I can imagine a host of uses for this kind of tool. As you may recall from the previous blog, I created a connected set of ideas and projects for my Miro resume.
This was a tedious and labor-intensive process, even though I had all the data I needed from IdeaSpaces. Computation excels at replacing tedious labor.
These are just three examples of what is possible with AI tools that automatically aggregate datasets and propose linkages. Consider for a moment just how much of today’s professional work is spent doing just that.
I used to work at an architecture firm. Most new architects spend huge amounts of time creating what are called construction documents. These connect the design to the materials, furniture, fittings, and equipment necessary to build the building.
This is tedious work. It is also a task that consists almost entirely of making connections between various bits of data. Generative AI is made for these are the kinds of tasks.
This would disrupt the architectural practice as it exists today. Creating construction documents is a central part of the process for breaking in new architects. Demand for junior architects would decrease.
However, this is also an opportunity for firms and schools to up their game and bring architects into practice at a higher level than is currently the case. Also, someone is going to have to manage this AI process.
On a personal level, I would love a Large Language Model AI that would look at my writing and suggest where I’m getting my ideas from or to provide suggestions for additional exploration of adjacent ideas.
This would automate that frustration I described earlier. Probably 90% of the resources I have accumulated over the years have been digitized, either by me or by some other entity. Connecting them is the real challenge.
This kind of tool would also tell me if someone else has explored the same territory. I can’t tell you how many times I’ve been writing and thinking “surely, someone has thought of this before.”
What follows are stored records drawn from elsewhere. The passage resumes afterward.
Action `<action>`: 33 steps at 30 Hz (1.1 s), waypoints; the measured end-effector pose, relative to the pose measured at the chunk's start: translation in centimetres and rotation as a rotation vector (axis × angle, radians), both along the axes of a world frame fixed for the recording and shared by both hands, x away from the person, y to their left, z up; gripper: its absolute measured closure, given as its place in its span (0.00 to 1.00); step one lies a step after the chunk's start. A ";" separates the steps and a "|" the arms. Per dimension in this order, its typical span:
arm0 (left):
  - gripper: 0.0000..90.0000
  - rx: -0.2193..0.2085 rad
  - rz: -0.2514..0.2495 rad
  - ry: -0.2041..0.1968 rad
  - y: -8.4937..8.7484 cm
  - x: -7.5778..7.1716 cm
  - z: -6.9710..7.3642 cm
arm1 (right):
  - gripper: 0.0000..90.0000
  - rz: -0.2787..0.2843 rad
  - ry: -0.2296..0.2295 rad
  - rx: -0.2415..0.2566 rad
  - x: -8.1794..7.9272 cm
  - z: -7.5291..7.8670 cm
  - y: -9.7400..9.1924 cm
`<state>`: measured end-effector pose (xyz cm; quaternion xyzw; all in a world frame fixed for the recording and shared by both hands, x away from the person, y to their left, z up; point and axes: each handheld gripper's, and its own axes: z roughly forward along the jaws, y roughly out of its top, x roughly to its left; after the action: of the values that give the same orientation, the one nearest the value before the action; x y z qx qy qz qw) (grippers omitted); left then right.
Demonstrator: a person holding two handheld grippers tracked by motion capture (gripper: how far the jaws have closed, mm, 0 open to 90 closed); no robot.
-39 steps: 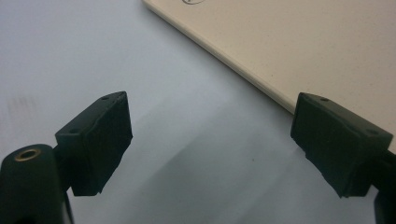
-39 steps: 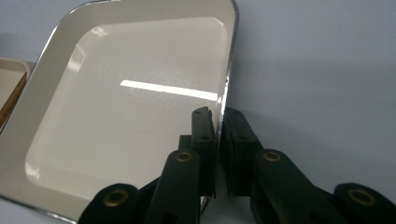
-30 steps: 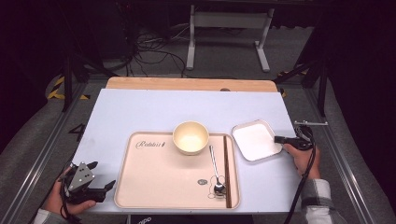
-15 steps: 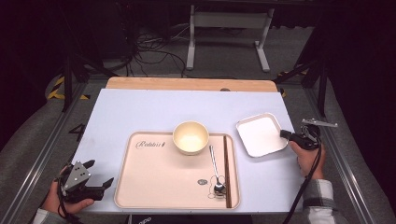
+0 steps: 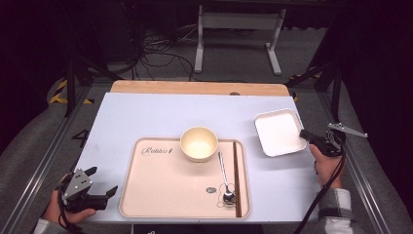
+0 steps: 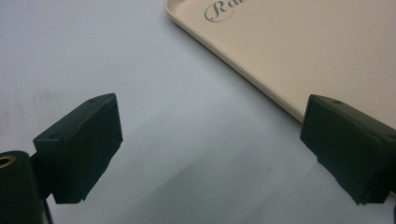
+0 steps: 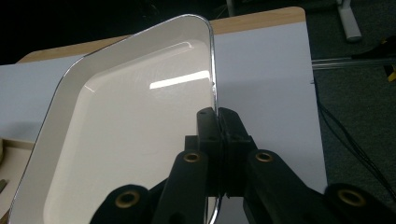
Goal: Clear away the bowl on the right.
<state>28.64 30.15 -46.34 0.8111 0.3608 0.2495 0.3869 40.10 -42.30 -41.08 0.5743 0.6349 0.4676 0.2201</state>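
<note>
A white square dish (image 5: 278, 131) hangs tilted over the right part of the white table, lifted off it. My right gripper (image 5: 308, 135) is shut on the dish's right rim; in the right gripper view the two black jaws pinch the thin edge of the dish (image 7: 116, 140) at the right gripper's (image 7: 217, 122) tips. My left gripper (image 5: 100, 183) rests at the table's near left corner, beside the beige tray (image 5: 160, 195). Its jaws stand wide open with nothing between the left gripper's (image 6: 210, 144) pads, over bare table by the tray (image 6: 299, 51) edge.
On the tray sit a cream bowl (image 5: 198, 143), a metal spoon (image 5: 225, 180) and a pair of dark chopsticks (image 5: 236, 178). A wooden board (image 5: 199, 87) borders the table's far edge. Metal rails run along both table sides.
The right gripper has lifted the dish and carried it up and away to the right, tilting it. The left gripper has stayed put.
</note>
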 end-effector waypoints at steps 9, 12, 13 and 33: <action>0.07 -0.013 0.011 0.004 0.2 0.0 0.0 | 1.00 -0.024 -0.041 0.045 -0.5 0.7 -0.7; 0.07 -0.004 0.007 0.004 0.1 0.0 0.0 | 1.00 -0.028 -0.054 0.050 -0.6 0.9 -0.8; 0.07 -0.007 0.008 0.003 0.1 0.0 0.0 | 1.00 -0.027 -0.058 0.055 -0.6 0.9 -0.8; 0.08 0.002 -0.001 0.006 -0.1 0.2 0.1 | 1.00 -0.070 -0.127 0.075 -1.2 1.5 -1.1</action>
<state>28.84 30.02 -46.22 0.8124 0.3615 0.2471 0.3851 38.88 -43.39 -39.60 0.5731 0.5815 0.5184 0.2544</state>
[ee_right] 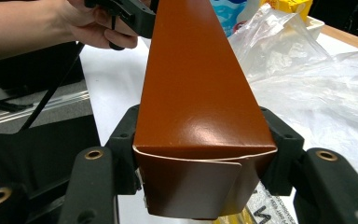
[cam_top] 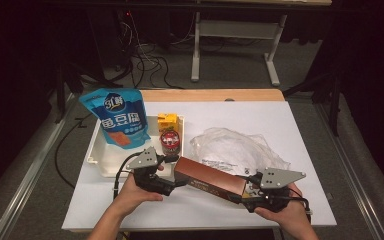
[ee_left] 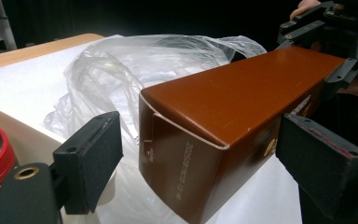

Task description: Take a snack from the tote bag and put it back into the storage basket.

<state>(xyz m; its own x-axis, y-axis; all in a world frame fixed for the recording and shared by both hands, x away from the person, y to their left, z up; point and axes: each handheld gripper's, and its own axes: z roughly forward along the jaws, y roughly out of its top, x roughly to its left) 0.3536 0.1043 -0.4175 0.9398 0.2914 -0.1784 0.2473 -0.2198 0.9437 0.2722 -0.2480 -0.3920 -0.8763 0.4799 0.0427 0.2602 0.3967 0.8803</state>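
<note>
White sheeting (cam_top: 280, 125) covered the tabletop, with a strip of bare wood (cam_top: 210, 95) along its far edge; beyond that lay a dim room with grey floor, tangled cables (cam_top: 140, 60) and the legs of 1 pale stand (cam_top: 235, 45). Nearest the person, 2 hand-held grippers met 1 long brown carton (cam_top: 211, 179) lying between them. The right gripper (ee_right: 205, 154) pinched the carton's near end, its 2 jaws pressed against both side walls. The left gripper (ee_left: 200, 154) stood spread wide around the carton's other end, its black pads (ee_left: 93, 149) clear of the cardboard on each side. Just behind the carton, farther from the right gripper, lay 1 crumpled clear plastic bag (cam_top: 232, 147). Ahead of the left gripper sat 1 white tray (cam_top: 102, 155) holding 1 red-lidded jar (cam_top: 170, 141), 1 yellow box (cam_top: 168, 121) and 1 blue pouch (cam_top: 117, 117) leaning upright at its far side.
</note>
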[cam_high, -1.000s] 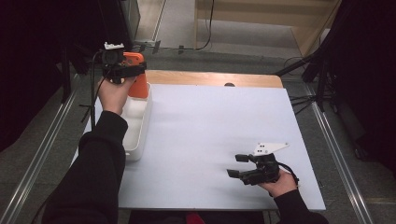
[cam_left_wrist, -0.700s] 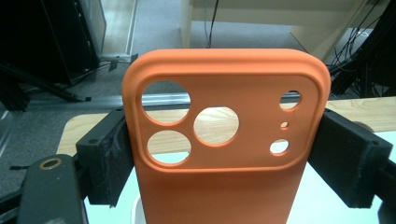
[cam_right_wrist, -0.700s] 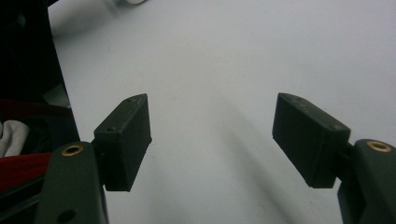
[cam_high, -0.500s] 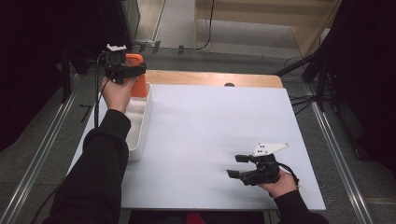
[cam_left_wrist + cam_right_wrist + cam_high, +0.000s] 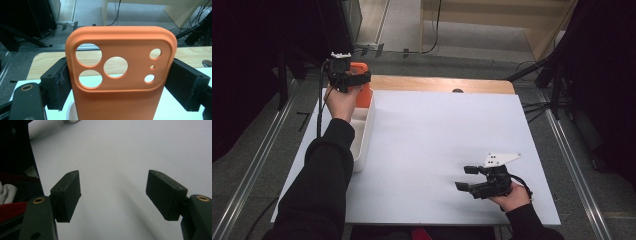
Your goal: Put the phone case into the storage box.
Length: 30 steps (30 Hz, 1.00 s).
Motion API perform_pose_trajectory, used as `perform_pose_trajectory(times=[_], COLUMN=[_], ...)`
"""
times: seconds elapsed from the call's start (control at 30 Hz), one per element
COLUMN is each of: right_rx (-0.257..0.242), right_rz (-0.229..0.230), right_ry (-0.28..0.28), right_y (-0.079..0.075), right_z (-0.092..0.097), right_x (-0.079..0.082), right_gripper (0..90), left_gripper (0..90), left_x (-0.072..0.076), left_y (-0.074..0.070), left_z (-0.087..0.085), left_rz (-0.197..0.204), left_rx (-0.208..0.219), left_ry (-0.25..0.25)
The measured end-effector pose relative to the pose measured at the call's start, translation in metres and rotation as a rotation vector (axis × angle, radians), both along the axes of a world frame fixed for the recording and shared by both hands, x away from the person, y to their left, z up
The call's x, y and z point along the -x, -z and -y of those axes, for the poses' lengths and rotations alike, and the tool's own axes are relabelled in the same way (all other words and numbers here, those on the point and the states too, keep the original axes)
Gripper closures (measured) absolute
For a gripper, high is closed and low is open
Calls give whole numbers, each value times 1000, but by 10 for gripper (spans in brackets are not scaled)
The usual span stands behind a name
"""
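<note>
An orange phone case (image 5: 125, 105) with round camera cut-outs stands upright between the jaws of my left gripper (image 5: 120, 85), which press on its two long edges. From above, the left gripper (image 5: 354, 80) holds the case (image 5: 364, 94) over the far end of a white tray (image 5: 364, 135) at the table's far left. My right gripper (image 5: 467, 178) rests low over the white table (image 5: 437, 125) near the front right, jaws wide apart. In the right gripper view, bare white surface shows between the pads of the right gripper (image 5: 113, 192).
The long white tray lies along the table's left edge. A wooden strip (image 5: 437, 84) borders the far edge. Dark stands and cables (image 5: 557, 85) crowd the floor to the right, and metal rails (image 5: 257, 165) run on the left.
My left hand has sunk a little with the orange case, closer to the tray. The right gripper has stayed where it was.
</note>
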State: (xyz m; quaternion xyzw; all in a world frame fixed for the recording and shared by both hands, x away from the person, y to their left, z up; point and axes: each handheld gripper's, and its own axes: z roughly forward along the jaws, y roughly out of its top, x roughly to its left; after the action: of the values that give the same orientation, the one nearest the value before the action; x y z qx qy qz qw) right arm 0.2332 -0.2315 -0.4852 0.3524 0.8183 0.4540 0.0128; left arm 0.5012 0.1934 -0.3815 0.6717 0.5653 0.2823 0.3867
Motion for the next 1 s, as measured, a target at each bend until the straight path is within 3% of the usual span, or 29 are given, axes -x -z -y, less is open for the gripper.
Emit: perform_pose_trajectory(times=[1.0], right_rx=[8], right_rz=[-8], right_ry=[-12], right_y=[1], right_z=[-2], right_x=[0], right_gripper=[269], left_gripper=[153], left_x=[-6], left_y=[28], left_z=[-3], left_rz=[-82], left_rx=[-47], left_ry=[-1])
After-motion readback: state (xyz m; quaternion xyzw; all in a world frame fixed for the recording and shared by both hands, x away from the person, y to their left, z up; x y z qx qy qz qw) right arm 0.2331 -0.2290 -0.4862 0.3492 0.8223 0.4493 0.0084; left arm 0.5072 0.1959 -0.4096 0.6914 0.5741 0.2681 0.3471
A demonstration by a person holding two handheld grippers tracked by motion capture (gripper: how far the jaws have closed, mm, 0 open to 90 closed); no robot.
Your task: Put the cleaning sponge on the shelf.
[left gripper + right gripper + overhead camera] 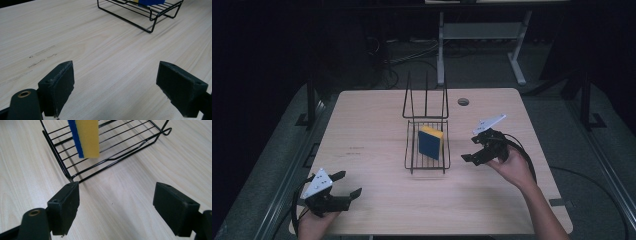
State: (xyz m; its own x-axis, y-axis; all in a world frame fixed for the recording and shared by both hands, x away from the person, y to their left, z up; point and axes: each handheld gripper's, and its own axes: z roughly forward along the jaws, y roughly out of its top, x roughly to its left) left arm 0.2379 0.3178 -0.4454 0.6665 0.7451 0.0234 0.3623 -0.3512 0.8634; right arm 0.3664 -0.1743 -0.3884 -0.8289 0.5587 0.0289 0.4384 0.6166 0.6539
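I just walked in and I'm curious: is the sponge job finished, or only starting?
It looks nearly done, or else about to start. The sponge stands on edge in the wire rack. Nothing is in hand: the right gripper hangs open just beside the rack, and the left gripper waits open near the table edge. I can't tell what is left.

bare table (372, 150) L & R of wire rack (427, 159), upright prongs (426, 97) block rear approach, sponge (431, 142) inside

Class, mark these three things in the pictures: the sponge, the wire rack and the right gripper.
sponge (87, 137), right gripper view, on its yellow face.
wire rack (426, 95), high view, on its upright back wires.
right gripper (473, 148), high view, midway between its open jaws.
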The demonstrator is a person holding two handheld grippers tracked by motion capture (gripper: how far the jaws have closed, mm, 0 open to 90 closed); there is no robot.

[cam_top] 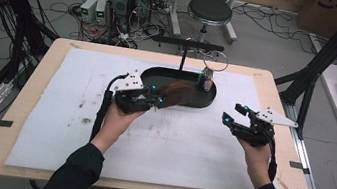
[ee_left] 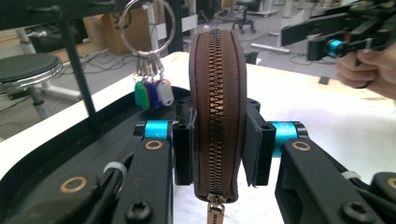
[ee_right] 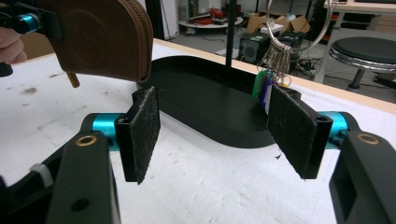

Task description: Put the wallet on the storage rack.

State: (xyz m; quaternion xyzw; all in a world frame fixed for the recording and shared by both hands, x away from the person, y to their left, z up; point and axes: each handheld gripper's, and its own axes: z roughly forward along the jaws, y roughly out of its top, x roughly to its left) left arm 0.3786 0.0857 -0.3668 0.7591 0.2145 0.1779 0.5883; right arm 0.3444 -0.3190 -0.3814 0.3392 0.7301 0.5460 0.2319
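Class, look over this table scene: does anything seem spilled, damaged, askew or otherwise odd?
Only the white table mat looks off: brownish stains mark its left part. The round brown zipped leather pouch, the black oval tray and the key ring with coloured tags look intact.

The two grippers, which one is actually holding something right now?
The left gripper: its jaws press on both sides of the brown zip pouch, held above the black tray. The right gripper has open jaws with nothing between them.
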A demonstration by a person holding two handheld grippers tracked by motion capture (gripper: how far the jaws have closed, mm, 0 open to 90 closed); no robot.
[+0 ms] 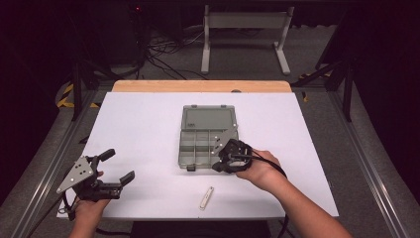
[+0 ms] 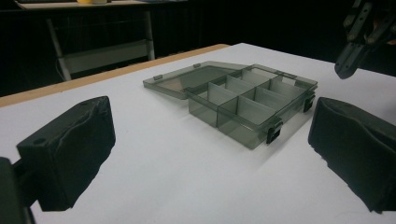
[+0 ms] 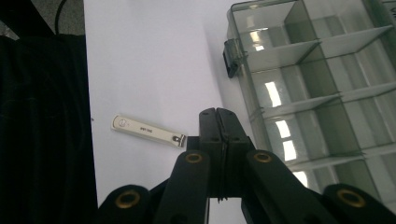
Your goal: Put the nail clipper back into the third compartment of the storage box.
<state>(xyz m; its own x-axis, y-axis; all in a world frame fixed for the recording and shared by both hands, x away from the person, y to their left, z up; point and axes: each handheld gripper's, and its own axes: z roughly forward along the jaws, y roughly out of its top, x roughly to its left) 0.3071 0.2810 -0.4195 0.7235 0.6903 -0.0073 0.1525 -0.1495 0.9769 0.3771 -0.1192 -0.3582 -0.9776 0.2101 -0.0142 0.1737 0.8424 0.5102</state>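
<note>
On the white tabletop [image 1: 148, 129] lies a smoky, see-through compartment box [image 1: 205, 144] with its lid [image 1: 208, 119] folded flat open on the far side. Dividers split the box into several compartments, and two black latches sit on its near wall. The right tongs [image 1: 224, 159] hover over the near right corner of the box, held by the person's right hand [image 1: 258, 171]; their jaws are pressed together with nothing between them, as the right gripper view shows plainly, tips [image 3: 218, 122] meeting just over the white surface beside the box's near wall. A small, flat metal nail clipper [image 1: 206, 197] lies on the tabletop nearer the person than the box, apart from it and touched by nothing; in the right gripper view it rests just to the left of the closed tips [image 3: 148, 131]. The left tongs [image 1: 117, 167] sit near the left front of the tabletop, well apart from the box, with their jaws spread wide and empty. The left gripper view looks between their black pads [image 2: 70, 149] toward the open box [image 2: 252, 100]
</note>
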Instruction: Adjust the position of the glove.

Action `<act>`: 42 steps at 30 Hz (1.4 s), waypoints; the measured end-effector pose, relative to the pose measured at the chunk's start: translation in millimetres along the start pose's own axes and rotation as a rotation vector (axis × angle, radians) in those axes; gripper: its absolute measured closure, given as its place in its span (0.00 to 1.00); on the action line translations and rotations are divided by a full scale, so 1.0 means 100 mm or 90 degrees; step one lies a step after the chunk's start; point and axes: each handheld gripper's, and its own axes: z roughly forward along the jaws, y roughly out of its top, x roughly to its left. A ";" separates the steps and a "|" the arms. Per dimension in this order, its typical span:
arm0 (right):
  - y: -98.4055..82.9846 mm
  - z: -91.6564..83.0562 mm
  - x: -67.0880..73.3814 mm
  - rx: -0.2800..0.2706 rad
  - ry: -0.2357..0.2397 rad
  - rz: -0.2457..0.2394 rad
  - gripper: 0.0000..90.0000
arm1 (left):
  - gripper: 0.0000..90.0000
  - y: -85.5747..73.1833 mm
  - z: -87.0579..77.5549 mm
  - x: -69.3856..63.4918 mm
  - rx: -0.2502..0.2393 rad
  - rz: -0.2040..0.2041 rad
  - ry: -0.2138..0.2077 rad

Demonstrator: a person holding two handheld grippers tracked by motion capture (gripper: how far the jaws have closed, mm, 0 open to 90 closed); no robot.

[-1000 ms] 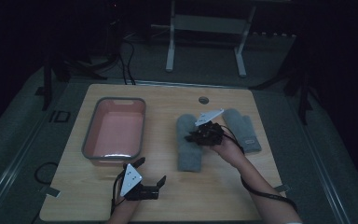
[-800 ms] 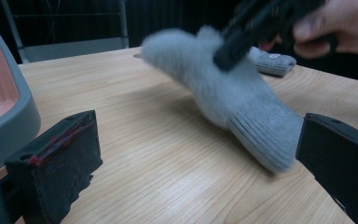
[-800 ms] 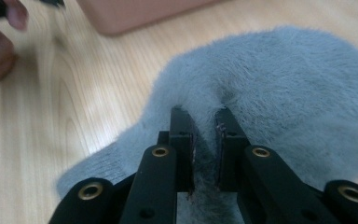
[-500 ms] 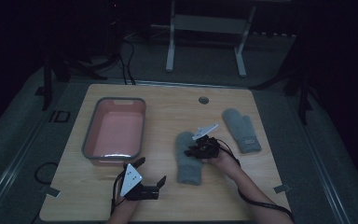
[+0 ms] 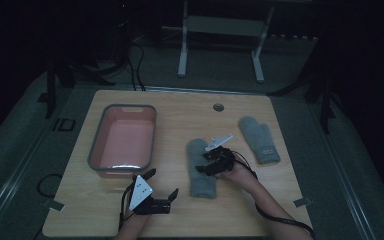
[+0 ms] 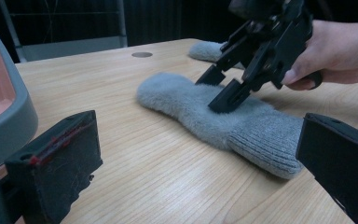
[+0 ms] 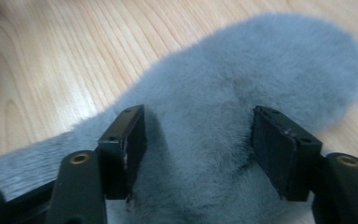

Concept maps are an ideal tool for surfacing the connections that the AI finds. Instead of providing a list of sources or materials, an AI coupled with a concept mapping tool like Miro could give us a connective heat map that is both live and evolving. Humans could then focus on creativity and novelty.
This brings us full circle back to the blog from the beginning of this series. Imagine an AI that creates a concept map or a heat map of all the connections, while constantly pulling from live data. We could use this to fine-tune the AIs. Visualization also creates opportunities for oversight to mitigate bias or other kinds of intellectual corruption from occurring.
We could use these kinds of maps for regulatory oversight to spot areas of mistakes or deliberate gaming of the system. A generative system, coupled with a visual output, could create these kinds of documents automatically, making compliance with government oversight much less onerous and labor-intensive than today.
If we can get past the alarmist rhetoric and look at the possibilities for human augmentation that these tools provide, we can unlock stores of overlooked or hidden information to improve our societies, to advance science and knowledge, and to help us overcome the very real challenges we face as a species today.
Information is at the core of everything. Learning has always been the killer app for the human species. It’s what gave us key advantages in our revolutionary struggle. The explosion of information over the last 40 years or more has made comprehending what we’re seeing more difficult, not easier. This is because we optimized technology to distribute information, not connections.
It is time to take the next step and connect that store of information to our human abilities to make connections and find patterns. For that, we need to think differently about the tools at hand, and the tools we should prioritize building. Perspective creates wisdom. Wisdom is in short supply these days.